= Brian J. Cole =

American surgeon

Brian J. Cole (born 1962) is an American orthopedic surgeon, professor and chairman of the department of orthopaedics at Rush University Medical Center in Chicago, and the chairman of surgery at Oak Park Hospital in Oak Park, Illinois. He is the managing partner of Midwest Orthopaedics at Rush, a top-ranked orthopaedic department in the United States. He is a sports medicine clinician-scientist specializing in shoulder, elbow, and knee injuries and has an interest in arthroscopy, cartilage restoration, and the use of OrthoBiologics. He is well known for his work with professional and university sports teams, working as the head team physician for the Chicago Bulls, Chicago Dogs, Joffrey Ballet Chicago, and DePaul University and co-team physician for the Chicago White Sox and Chicago Fire. He frequently treats professional athletes and is asked for second opinions by his colleagues to help with the care of high-profile athletes from virtually every sport both nationally and internationally.

== Education ==
Brian Cole graduated from the University of Illinois Urbana-Champaign in 1985 where he received Bachelor of Science Degrees in Biology and Psychology. He earned his Doctor of Medicine and Master’s in Business Administration in 1991 at the University of Chicago Pritzker School of Medicine and Booth School of Business, respectively. After completing his medical and business degrees, he completed a general surgical internship at Loyola University in Chicago, Illinois in 1991 and an orthopedic research fellowship in metabolic bone disease at The Hospital for Special Surgery in New York in 1992. He then completed an orthopedic residency at The Hospital for Special Surgery in 1996 and a Sports Medicine Fellowship in 1997 at The University of Pittsburgh in Pittsburgh, Pennsylvania.

== Medical career ==
Cole is the current director of the Rush Cartilage Restoration Center. At Rush University, he is a medical researcher and surgeon, Professor in the Department of Orthopaedics, Anatomy and Cell Biology, and head of the Orthopedic Master’s Training Program where he mentors residents and fellows.

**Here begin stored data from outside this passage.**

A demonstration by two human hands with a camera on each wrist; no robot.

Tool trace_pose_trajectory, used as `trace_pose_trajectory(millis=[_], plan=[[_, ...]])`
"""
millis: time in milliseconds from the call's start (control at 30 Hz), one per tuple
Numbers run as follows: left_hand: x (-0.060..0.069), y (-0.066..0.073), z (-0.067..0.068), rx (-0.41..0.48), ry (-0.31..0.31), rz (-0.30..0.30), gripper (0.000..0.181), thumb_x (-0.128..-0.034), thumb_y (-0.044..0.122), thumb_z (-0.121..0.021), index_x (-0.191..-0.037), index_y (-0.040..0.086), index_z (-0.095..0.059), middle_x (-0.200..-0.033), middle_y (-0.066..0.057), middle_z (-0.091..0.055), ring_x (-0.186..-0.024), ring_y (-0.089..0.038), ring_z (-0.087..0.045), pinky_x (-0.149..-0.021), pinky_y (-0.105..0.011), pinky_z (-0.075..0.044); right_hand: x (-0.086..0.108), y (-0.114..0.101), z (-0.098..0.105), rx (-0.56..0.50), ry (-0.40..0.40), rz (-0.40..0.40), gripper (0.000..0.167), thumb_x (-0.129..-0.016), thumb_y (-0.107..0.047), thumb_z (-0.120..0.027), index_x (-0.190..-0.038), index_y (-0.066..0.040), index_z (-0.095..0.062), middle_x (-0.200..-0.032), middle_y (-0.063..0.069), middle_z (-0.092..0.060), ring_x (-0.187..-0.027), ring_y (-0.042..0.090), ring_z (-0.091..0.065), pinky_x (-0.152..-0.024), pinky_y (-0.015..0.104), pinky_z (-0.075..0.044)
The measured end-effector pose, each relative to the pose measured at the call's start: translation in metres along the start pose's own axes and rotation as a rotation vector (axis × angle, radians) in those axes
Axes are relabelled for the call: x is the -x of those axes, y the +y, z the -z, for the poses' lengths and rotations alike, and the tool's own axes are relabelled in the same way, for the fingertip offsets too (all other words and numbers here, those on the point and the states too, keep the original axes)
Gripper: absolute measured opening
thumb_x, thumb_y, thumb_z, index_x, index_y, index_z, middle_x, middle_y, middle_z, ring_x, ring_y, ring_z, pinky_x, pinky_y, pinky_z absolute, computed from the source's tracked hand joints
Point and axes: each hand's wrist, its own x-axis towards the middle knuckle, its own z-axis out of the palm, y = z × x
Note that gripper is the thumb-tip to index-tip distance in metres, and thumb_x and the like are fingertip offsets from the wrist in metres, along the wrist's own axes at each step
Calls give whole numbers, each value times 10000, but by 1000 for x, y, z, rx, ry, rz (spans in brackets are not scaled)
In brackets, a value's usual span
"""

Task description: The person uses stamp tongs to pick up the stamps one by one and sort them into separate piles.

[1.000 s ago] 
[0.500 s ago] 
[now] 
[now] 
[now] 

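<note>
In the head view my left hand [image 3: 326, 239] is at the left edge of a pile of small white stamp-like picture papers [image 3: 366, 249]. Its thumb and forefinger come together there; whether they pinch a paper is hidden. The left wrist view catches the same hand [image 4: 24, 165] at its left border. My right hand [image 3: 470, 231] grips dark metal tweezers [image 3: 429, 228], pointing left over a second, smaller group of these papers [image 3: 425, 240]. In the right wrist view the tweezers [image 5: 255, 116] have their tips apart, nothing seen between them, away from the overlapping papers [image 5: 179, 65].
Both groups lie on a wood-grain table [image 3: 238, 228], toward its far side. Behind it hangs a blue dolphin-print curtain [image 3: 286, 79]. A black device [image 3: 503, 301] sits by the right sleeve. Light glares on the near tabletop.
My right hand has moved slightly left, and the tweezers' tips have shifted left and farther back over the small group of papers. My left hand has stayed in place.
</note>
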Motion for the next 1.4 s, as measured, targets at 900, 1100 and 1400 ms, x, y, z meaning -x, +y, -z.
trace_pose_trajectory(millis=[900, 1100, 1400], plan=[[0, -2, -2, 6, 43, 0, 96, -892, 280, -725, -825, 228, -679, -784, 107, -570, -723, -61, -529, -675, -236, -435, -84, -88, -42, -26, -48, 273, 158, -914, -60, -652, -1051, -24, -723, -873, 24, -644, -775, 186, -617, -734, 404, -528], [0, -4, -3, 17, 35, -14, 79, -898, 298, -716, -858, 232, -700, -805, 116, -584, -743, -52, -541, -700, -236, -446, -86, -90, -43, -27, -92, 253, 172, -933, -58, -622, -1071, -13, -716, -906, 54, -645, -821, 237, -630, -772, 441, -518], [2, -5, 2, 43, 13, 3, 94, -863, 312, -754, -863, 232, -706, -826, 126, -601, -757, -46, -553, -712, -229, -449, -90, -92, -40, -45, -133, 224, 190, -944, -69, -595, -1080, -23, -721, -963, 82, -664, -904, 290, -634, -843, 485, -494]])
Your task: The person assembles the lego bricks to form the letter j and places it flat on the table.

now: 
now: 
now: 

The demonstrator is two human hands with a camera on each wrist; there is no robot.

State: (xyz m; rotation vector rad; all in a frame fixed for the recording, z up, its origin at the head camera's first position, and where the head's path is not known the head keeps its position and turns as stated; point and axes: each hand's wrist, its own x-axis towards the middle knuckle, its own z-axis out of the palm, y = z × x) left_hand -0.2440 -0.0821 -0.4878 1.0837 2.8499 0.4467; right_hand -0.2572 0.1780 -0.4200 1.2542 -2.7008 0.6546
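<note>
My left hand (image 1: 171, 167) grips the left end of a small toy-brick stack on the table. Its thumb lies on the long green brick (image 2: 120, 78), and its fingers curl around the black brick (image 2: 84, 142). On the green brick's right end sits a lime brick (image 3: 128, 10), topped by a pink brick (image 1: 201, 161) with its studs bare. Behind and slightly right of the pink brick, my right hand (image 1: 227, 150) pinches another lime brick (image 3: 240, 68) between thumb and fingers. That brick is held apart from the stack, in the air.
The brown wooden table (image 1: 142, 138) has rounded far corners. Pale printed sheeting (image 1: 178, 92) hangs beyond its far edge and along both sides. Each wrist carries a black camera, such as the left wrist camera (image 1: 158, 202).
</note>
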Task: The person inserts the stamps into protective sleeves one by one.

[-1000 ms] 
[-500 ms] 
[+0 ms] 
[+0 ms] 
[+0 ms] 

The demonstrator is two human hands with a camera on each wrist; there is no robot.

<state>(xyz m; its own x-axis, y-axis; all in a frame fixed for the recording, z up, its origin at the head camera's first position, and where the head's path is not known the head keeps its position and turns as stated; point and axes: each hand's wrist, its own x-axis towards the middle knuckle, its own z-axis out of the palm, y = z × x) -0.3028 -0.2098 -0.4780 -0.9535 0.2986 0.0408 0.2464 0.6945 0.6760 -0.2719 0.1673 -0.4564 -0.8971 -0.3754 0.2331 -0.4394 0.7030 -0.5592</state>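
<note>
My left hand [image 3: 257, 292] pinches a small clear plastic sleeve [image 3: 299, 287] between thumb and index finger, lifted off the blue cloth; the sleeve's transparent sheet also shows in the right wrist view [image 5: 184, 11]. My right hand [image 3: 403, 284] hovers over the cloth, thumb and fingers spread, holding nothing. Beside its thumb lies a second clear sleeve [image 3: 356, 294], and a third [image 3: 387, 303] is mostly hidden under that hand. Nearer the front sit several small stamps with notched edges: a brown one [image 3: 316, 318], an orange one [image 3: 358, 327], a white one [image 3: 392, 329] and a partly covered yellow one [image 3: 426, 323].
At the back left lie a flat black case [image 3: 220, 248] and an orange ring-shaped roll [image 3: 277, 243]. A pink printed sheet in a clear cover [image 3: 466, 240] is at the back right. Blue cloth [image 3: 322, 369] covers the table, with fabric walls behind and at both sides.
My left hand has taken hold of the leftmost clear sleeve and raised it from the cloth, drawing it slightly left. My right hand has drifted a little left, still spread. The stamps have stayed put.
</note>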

Cole’s specialties include sports medicine, cartilage transplantation, arthroscopy, and shoulder, elbow and knee surgery. He is known for performing various surgeries including arthroscopic rotator cuff repairs, shoulder stabilization, shoulder replacements, ACL reconstructions, meniscal allograft transplantations, cartilage cell transplantations, and fresh osteochondral allograft transplantations.

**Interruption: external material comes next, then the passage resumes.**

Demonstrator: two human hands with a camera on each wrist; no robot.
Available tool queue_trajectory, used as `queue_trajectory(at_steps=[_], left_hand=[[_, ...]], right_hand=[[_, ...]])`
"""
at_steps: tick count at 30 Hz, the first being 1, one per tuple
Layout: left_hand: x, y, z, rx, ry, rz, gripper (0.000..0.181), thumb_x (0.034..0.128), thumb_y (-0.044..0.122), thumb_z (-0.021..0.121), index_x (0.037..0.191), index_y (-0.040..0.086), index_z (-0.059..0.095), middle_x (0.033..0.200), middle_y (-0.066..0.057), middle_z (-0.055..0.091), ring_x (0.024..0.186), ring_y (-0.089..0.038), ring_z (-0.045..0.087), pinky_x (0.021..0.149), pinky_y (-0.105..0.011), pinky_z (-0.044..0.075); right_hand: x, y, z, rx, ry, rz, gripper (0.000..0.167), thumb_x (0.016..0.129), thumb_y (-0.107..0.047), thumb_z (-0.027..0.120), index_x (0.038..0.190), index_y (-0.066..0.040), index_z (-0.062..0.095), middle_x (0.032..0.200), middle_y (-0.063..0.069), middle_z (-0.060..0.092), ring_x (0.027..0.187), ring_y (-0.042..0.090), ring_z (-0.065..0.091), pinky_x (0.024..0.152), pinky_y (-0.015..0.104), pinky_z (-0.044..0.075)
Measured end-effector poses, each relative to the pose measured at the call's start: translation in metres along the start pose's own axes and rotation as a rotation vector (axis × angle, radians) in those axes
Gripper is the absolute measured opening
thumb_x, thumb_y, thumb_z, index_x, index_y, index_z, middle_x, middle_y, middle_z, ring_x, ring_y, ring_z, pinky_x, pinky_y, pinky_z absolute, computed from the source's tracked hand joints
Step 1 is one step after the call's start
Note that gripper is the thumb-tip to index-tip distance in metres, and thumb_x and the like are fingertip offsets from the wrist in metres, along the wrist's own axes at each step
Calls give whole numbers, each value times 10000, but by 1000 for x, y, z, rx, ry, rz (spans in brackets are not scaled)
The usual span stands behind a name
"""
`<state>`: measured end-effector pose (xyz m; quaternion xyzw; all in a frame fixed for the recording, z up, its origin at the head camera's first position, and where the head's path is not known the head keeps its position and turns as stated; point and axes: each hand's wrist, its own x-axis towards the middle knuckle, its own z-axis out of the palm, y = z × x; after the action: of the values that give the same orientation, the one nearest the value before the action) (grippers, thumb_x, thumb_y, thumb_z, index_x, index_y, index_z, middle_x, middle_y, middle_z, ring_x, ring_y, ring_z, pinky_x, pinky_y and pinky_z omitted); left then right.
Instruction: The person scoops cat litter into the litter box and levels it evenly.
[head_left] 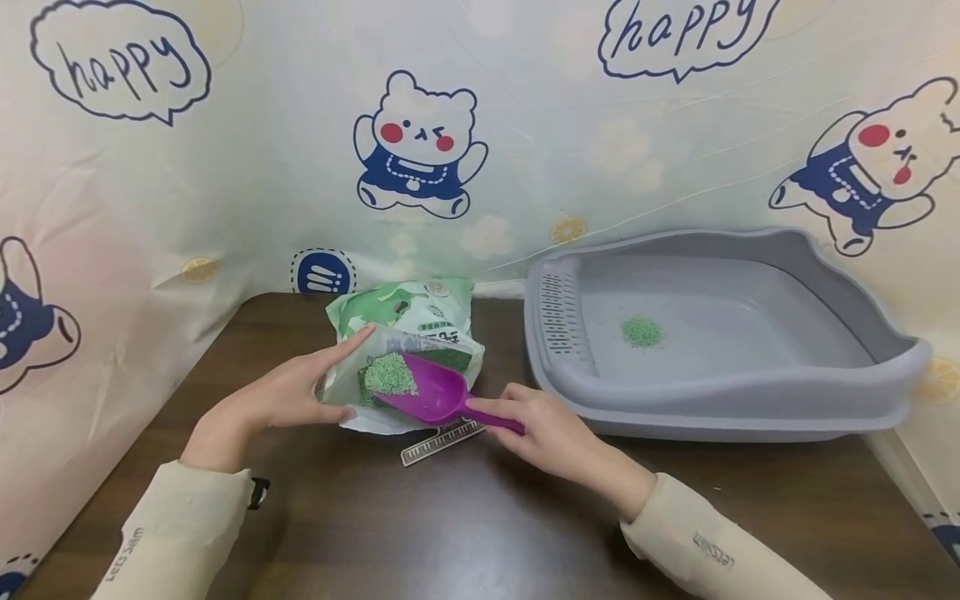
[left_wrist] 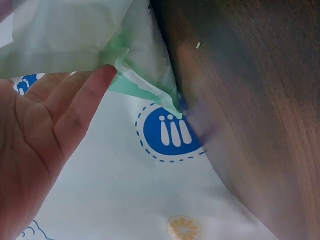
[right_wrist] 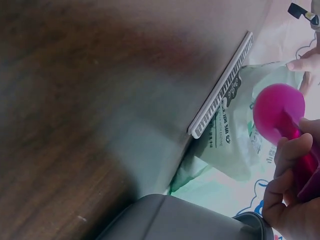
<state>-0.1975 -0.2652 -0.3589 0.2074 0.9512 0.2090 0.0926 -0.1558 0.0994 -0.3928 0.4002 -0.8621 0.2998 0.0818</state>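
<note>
In the head view, a green-and-white bag [head_left: 401, 302] of green pellets lies on the table with its mouth facing the person. My left hand [head_left: 288, 390] touches the left side of that mouth, thumb and forefinger spread apart. Its fingers [left_wrist: 82, 102] look straight against the bag's plastic in the left wrist view. My right hand [head_left: 551, 433] grips the handle of a purple scoop [head_left: 438, 392]. Green pellets [head_left: 391, 374] fill the scoop's front part, held at the bag's mouth. In the right wrist view, the scoop [right_wrist: 277, 110] shows its underside, and curled fingers [right_wrist: 287, 160] wrap its handle.
To the right stands a large grey litter tray [head_left: 720, 396] with a slotted step; a small heap of green pellets [head_left: 642, 332] lies on its floor. A printed strip [head_left: 442, 442] shows below the bag. Behind the brown table [head_left: 420, 533] hangs a bear-patterned sheet [head_left: 525, 150].
</note>
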Motion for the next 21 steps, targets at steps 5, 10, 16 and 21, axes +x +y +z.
queue_trajectory(at_steps=[5, 10, 16, 21], left_hand=[[0, -1, 0, -5, -1, -5, 1060, 786, 389, 817, 1564, 487, 103, 1532, -196, 431, 1173, -362, 574, 877, -569, 520], [1, -2, -1, -14, 0, -6, 1059, 786, 391, 817, 1560, 496, 103, 1511, -191, 454, 1135, -337, 580, 857, -552, 526], [2, -2, -1, -12, 2, -9, 1060, 783, 401, 819, 1563, 489, 106, 1489, -187, 477, 1104, -318, 586, 838, -533, 528], [2, -2, 0, -9, -2, -9, 1056, 785, 403, 817, 1565, 485, 108, 1502, -188, 467, 1131, -336, 589, 861, -563, 520]], right_hand=[[-4, 0, 0, 13, 50, -26, 424, 896, -133, 723, 1310, -210, 673, 854, -42, 600, 682, 27, 494, 601, 145, 432], [-7, -1, -3, 7, 80, -42, 439, 875, -102, 738, 1296, -213, 683, 864, -55, 595, 690, 24, 487, 599, 145, 429], [-11, -2, -10, 14, 97, -22, 434, 868, -103, 748, 1285, -205, 690, 888, -45, 613, 702, 30, 509, 605, 147, 450], [-16, -2, -18, 9, 113, -20, 432, 863, -109, 756, 1282, -198, 693, 890, -40, 619, 702, 32, 516, 608, 147, 453]])
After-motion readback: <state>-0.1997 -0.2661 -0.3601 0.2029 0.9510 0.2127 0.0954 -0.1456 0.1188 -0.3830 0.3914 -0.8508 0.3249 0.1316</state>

He is among the world’s most published and cited orthopedic sports medicine researchers publishing more than 1,000 articles and 10 textbooks on basic science and clinical research of orthopedic surgery and sports medicine. His research interests are specifically in cartilage transplantation, regenerative medicine, biologic alternatives, rotator cuff healing, and shoulder instability.

=== Sports Medicine ===
Cole is the head team physician for the Chicago Bulls, Chicago Dogs, Joffrey Ballet and DePaul University and co-team physician for the Chicago White Sox and Chicago Fire Soccer Club.

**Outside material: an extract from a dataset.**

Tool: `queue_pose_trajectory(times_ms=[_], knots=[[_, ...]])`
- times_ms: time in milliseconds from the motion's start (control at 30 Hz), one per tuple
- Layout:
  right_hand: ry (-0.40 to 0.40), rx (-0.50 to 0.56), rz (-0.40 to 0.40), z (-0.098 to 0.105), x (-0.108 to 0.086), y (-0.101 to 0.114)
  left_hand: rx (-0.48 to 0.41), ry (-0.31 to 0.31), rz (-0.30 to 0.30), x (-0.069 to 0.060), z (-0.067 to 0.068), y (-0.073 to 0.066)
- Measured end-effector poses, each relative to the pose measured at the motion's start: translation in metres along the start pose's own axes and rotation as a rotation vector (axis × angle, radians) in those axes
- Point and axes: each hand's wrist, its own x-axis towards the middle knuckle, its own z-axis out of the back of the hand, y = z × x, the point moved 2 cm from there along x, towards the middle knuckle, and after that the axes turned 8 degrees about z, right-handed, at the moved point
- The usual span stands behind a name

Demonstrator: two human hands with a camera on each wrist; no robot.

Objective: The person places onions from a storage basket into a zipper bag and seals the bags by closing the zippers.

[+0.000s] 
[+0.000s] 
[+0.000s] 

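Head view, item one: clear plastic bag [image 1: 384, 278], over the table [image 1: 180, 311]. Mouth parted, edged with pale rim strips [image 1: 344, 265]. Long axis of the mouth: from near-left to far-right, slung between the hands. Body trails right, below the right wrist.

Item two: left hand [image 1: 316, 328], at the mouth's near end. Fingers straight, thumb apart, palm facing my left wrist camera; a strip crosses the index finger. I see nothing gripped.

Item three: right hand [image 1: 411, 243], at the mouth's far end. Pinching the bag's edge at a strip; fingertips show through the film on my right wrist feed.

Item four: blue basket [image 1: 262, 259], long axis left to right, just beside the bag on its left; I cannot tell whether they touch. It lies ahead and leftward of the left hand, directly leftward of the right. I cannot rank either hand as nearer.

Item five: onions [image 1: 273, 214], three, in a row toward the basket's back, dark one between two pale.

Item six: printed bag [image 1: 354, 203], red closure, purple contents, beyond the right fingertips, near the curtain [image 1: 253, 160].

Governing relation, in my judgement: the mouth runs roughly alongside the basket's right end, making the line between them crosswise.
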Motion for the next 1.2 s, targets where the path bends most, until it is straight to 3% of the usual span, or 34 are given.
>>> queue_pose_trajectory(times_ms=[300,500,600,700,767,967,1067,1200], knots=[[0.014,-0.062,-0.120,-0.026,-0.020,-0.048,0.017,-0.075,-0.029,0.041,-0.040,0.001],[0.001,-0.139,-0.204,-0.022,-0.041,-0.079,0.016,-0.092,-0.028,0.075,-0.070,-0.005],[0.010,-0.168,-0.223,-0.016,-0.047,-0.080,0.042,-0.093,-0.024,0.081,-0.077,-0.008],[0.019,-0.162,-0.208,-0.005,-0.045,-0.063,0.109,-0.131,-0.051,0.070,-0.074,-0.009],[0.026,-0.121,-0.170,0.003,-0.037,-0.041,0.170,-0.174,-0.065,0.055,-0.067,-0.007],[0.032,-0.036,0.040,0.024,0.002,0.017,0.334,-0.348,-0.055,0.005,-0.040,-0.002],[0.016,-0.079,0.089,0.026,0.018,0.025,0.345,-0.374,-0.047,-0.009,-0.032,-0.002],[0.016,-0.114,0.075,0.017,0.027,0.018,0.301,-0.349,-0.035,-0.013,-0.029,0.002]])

=== Sports Medicine Weekly Podcast ===
Sports Medicine Weekly began in 2010 as a radio talk show on ESPN Radio featuring Brian Cole and host Steve Kashul from NBC Sports Chicago. In 2018, the show was subsequently broadcast on 670TheScore until becoming fully digital as a widely recognized podcast in 2020. The digital podcast is now hosted by Cole and shares informative content through interviewing professionals including surgeons, therapists, coaches, trainers, and athletes. Proceeds from the podcast are donated to Rush University Medical Center for the advancement of orthopedic and cell biology research

== Professional Membership and Awards ==
Cole is a member of various societies and served as the president of the Arthroscopy Association of North America in 2020. He has been listed in “Best Doctors in America” since 2004, “Top Doctor” in the Chicago Metro area by Castle Connolly since 2003, and “The Top 19 U.S Sports Medicine Specialists” in Orthopedics This Week. He was featured on the cover of Chicago Magazine as "Chicago's Top Doctor" in 2006, and in 2009 Cole was awarded NBA Team Physician of the Year.